Objectives and study overview

This study demonstrates the application of the LECO Pegasus® GC-HRT system with Folded Flight Path™ (FFP™) technology to achieve both targeted and non-targeted screening of POPs. Sediment and fish tissue samples were examined for PCB congeners as primary targets, while additional POP classes were discovered through comprehensive full-scan acquisition. The goal was to assess resolving power, mass accuracy and library match quality in both high-resolution and ultra-high-resolution modes.

Methodology

• Sample preparation involved solvent extraction (dichloromethane:hexane, 1:4 v/v), silica cleanup and concentration to isooctane.
• Gas chromatography used a Restek Rxi-5Sil MS column (60 m × 0.18 mm × 0.10 µm) with splitless injection (1 µL at 300 °C) and an oven program from 80 °C to 300 °C.
• Mass spectrometry data were acquired in two modes: high resolution (R ≈ 25 000 FWHM) and ultra-high resolution (R ≈ 50 000 FWHM) at m/z ≈ 219, covering m/z 50–1000 (HR) and 200–600 (UHR).
• Acquisition rate was set to three spectra per second, calibrated using perfluorotributylamine (PFTBA).

Used instrumentation

• LECO Pegasus® GC-HRT with FFP™ mass analyzer
• Agilent 7890 GC and 7693 autosampler
• Restek Rxi-5Sil MS capillary column
• Helium carrier gas at 1.0 mL/min constant flow
• Electron ionization source (70 eV, positive polarity)

Main results and discussion

In sediment samples, deconvolution and library searches identified key PCB congeners (CB 47, CB 162, CB 209) with match scores above 800 and sub-ppm mass accuracy. Extracted ion chromatograms and isotope-pattern correlations confirmed compound identities. Fish tissue analysis revealed 70 PCB congeners with an average mass error of ~1.0 ppm. Ultra-high-resolution mode enabled clean separation of isobaric fragments, notably distinguishing BDE 47 from CB 180. Comprehensive screening also detected additional POP classes in fish extracts, including hexachlorobenzene, octachlorostyrene, DDMU, p,p’-DDE, DDT and other brominated and chlorinated species with precise mass assignments.
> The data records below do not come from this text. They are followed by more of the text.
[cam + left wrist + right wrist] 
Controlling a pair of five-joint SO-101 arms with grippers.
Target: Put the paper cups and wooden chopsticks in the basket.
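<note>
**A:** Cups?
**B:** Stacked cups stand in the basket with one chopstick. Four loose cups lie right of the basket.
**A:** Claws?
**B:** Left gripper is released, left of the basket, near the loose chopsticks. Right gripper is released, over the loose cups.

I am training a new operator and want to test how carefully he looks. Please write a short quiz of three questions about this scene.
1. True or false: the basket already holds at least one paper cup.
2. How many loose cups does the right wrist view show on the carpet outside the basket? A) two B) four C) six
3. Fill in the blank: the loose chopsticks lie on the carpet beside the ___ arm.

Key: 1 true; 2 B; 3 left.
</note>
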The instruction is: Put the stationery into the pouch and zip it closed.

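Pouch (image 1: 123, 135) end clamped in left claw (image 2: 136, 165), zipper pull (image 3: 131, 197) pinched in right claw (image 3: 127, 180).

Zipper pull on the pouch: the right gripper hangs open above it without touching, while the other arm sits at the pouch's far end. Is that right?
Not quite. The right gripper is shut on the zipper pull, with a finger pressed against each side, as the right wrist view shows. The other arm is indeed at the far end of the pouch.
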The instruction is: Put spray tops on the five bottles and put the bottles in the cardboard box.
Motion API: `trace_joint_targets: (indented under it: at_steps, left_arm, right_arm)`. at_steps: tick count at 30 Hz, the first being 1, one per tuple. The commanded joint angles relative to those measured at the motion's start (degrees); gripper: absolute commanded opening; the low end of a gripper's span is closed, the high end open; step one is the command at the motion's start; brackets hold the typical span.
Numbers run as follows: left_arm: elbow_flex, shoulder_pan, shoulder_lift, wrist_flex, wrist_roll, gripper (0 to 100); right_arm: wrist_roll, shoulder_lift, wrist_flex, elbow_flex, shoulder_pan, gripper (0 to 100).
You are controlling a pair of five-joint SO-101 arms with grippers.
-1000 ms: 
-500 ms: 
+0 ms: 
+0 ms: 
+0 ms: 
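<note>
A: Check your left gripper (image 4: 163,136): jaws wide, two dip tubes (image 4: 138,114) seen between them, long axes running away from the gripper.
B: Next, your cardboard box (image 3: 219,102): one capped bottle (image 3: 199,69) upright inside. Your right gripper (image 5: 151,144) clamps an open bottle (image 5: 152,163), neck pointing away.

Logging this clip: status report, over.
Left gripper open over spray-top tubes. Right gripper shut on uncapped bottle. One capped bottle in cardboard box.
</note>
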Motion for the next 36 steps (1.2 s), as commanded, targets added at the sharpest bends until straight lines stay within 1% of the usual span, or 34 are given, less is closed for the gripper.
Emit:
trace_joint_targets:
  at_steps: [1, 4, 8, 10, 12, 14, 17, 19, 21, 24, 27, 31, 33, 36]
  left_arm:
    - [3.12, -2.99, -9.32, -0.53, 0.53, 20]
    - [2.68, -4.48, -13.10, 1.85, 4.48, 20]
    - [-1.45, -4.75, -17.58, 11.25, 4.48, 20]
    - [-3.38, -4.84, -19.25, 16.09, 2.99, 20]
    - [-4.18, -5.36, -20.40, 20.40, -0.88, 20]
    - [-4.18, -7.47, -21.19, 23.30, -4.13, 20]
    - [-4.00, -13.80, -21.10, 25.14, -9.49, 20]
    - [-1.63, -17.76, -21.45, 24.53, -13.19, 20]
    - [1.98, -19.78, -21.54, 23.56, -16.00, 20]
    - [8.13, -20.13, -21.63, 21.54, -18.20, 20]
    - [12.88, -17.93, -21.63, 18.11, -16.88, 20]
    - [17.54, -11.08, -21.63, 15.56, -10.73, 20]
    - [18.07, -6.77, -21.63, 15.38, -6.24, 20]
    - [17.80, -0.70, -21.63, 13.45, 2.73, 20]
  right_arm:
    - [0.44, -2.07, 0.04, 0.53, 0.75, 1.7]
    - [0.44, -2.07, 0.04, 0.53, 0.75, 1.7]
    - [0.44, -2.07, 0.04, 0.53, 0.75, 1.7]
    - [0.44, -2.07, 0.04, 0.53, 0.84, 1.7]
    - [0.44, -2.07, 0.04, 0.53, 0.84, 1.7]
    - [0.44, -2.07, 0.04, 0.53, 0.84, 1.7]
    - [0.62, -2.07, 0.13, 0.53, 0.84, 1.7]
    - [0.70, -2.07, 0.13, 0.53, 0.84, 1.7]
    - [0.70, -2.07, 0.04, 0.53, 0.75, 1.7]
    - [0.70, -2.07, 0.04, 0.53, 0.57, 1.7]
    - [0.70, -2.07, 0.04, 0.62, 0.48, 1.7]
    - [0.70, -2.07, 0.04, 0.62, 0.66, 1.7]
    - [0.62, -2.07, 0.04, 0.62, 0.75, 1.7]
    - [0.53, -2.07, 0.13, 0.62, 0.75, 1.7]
Benefits and practical applications

• Single-run screening of multiple POP classes without separate methods
• High mass accuracy and resolution support unambiguous elemental composition determination
• Library-search capability enables rapid confirmation of both targeted and non-targeted analytes
• Ultra-high-resolution mode resolves coeluting or isobaric interferences, improving quantitative reliability

Future trends and applications

Further integration of high-resolution GC-TOF MS with advanced data processing and non-targeted workflows will expand the scope of environmental monitoring. Emerging informatics platforms and machine learning models can leverage accurate mass data to discover new contaminants of concern. Ongoing improvements in speed, resolving power and user-friendly interfaces will support routine QA/QC and regulatory compliance in diverse laboratories.

Conclusion

The LECO Pegasus GC-HRT system demonstrates robust performance for targeted and exploratory analysis of persistent organic pollutants in challenging sample types. Its combination of high resolving power, accurate mass measurement and full-scan capability streamlines comprehensive POP profiling, meeting stringent demands of environmental and food safety laboratories.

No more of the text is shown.